Tesla misses estimates for third-quarter deliveries on stiff competition

investing.com 02/10/2024 - 13:07 PM

Tesla’s Deliveries Fall Short of Expectations

By Akash Sriram

(Reuters) – Tesla handed over fewer vehicles than analysts expected in the third quarter as stiff competition in China and Europe hit demand for its aging models, putting the electric-vehicle maker at risk of its first-ever decline in annual deliveries.

Shares of the world’s most valuable automaker fell more than 6% in morning trading on Wednesday and were on track to erase nearly all their gains for the year.

Growing consumer interest in hybrids over EVs, a lack of European subsidies, and strong competition from Chinese automakers such as BYD and Xpeng were significant factors affecting Tesla’s deliveries in the world’s largest automotive market, where local government subsidies have aided local firms.

Tesla reported a 6.4% increase in deliveries during the July-September period, totaling 462,890 vehicles, marking its first quarter of growth this year. However, this figure fell short of the expected 469,828 deliveries according to 12 analysts surveyed by LSEG.

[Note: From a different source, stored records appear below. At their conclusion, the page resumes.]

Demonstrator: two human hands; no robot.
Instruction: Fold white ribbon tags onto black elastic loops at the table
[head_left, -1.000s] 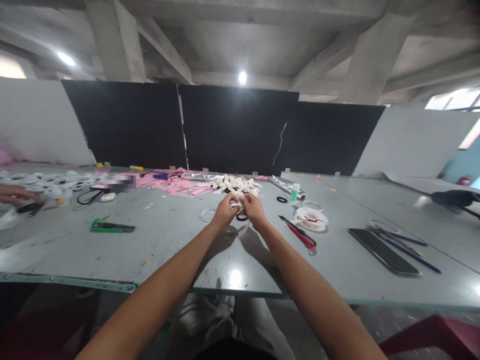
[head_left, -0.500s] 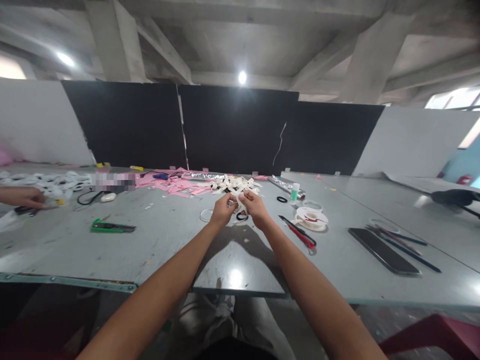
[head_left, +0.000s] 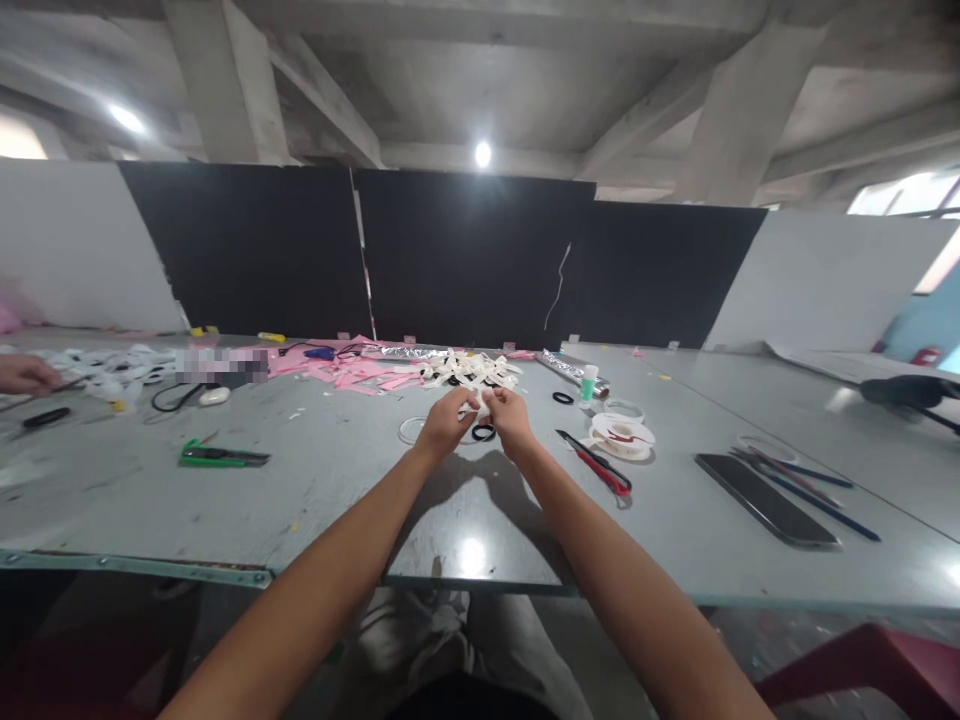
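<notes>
My left hand and my right hand meet over the grey table, fingertips pinched together on a small piece of white ribbon. A black ring lies on the table just under my hands. Behind them sits a pile of finished white ribbon bows. A clear tape ring lies left of my left hand.
Red-handled scissors, a white ribbon spool, a phone and pens lie to the right. A green cutter lies left. Pink scraps and foil rolls sit behind. Another person's hand works at far left.
My hands have stayed together on the ribbon piece, shifting slightly. The hanging ribbon tail seen a second ago is gone. The other person's hand at far left has drawn back.
</notes>
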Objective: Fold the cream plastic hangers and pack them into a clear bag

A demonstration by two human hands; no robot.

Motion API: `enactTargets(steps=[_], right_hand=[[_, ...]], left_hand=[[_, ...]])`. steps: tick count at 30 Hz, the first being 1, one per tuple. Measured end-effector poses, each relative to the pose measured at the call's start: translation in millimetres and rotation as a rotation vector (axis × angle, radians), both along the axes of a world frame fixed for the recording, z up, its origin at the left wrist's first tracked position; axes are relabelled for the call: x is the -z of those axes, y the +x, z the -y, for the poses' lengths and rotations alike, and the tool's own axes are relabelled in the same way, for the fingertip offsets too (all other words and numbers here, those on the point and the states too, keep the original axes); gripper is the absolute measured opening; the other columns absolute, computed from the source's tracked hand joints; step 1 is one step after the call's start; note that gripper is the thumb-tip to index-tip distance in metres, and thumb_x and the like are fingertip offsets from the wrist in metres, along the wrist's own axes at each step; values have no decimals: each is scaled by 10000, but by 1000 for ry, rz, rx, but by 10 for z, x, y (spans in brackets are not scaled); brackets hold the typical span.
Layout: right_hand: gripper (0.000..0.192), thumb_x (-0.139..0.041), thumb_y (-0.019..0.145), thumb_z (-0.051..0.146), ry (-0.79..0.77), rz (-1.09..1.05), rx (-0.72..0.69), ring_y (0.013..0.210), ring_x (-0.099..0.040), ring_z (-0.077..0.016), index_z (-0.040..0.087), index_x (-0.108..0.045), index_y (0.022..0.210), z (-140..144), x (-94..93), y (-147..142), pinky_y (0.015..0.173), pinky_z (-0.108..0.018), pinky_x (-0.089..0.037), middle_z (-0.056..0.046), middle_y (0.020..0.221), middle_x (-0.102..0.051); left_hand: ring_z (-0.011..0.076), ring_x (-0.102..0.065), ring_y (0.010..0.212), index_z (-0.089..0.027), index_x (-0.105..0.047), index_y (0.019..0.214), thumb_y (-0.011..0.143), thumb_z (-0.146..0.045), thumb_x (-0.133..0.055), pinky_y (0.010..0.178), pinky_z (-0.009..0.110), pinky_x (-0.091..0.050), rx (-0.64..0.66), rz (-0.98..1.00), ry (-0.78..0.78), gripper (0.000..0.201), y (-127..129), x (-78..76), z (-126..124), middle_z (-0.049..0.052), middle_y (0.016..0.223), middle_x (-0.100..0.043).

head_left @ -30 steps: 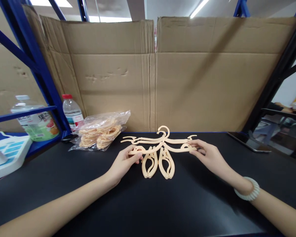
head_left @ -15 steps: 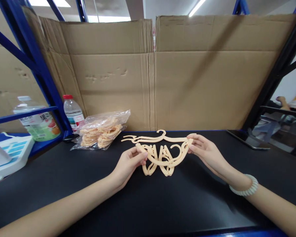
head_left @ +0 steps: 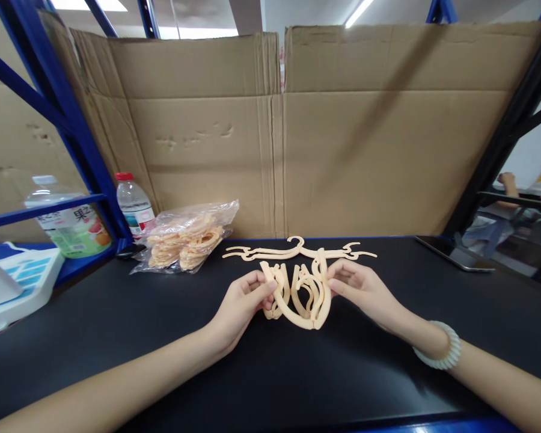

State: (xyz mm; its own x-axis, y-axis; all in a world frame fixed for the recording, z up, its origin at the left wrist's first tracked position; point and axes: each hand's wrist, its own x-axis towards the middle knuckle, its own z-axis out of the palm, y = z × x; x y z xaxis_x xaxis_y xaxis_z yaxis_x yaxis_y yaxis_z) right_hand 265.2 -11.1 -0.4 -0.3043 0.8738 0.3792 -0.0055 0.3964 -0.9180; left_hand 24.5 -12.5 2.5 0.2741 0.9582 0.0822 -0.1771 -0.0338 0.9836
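1. The hanger [head_left: 303, 297] is seen to be peach plastic, smooth with a faint sheen.
2. A second hanger [head_left: 297, 249] of the same smooth plastic is laid flat.
3. The desk [head_left: 270, 373] is covered in a black, matt, smooth surface.
4. The bag [head_left: 187, 237] is made of clear, glossy, crinkled plastic film.
5. The wall [head_left: 342, 150] is formed of brown corrugated cardboard, matt, creased and dented.
6. The frame [head_left: 58, 114] is painted blue metal, slightly glossy.
7. The bottle [head_left: 133, 204] is clear plastic with a red cap.
8. The bracelet [head_left: 439, 355] is pale, smooth and beaded.
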Motion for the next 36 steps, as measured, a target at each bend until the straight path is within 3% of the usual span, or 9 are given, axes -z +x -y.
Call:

“Falling short of expectations could indicate difficulty in meeting overall delivery targets for 2024 and prospects for sustainable growth beyond the current lineup,” said Gadjo Sevilla, senior tech analyst at eMarketer.

To maintain its 2023 delivery levels of 1.81 million vehicles, Tesla now needs to achieve a record-breaking 516,344 deliveries in the fourth quarter. A shortfall could result in the company’s first annual drop in deliveries.

This report comes ahead of a closely watched event on October 10 in Los Angeles, where Tesla is expected to unveil its robotaxi product, shifting its strategy towards AI-powered autonomous technologies.

Tesla’s Q3 deliveries included 439,975 Model 3 and Model Y vehicles, along with 22,915 units of other models such as the Model S sedan, Cybertruck, and Model X premium SUV. In total, the company produced 469,796 vehicles in the July-September period.

In July, BMW led the European battery electric vehicle market for the first time, surpassing Tesla, which has been losing market share to domestic firms according to a report by JATO Dynamics.

Despite these challenges, some analysts view the return to growth as a positive sign for Tesla, indicating that new incentives to boost demand, such as offers on insurance and zero-interest financing, especially in China, are having an effect.

Furthermore, Tesla’s deliveries exceeded those of rival BYD, which delivered 443,426 battery electric vehicles in the third quarter, aided by a significant increase in plug-in hybrid vehicle deliveries, which jumped over 75% in the same period.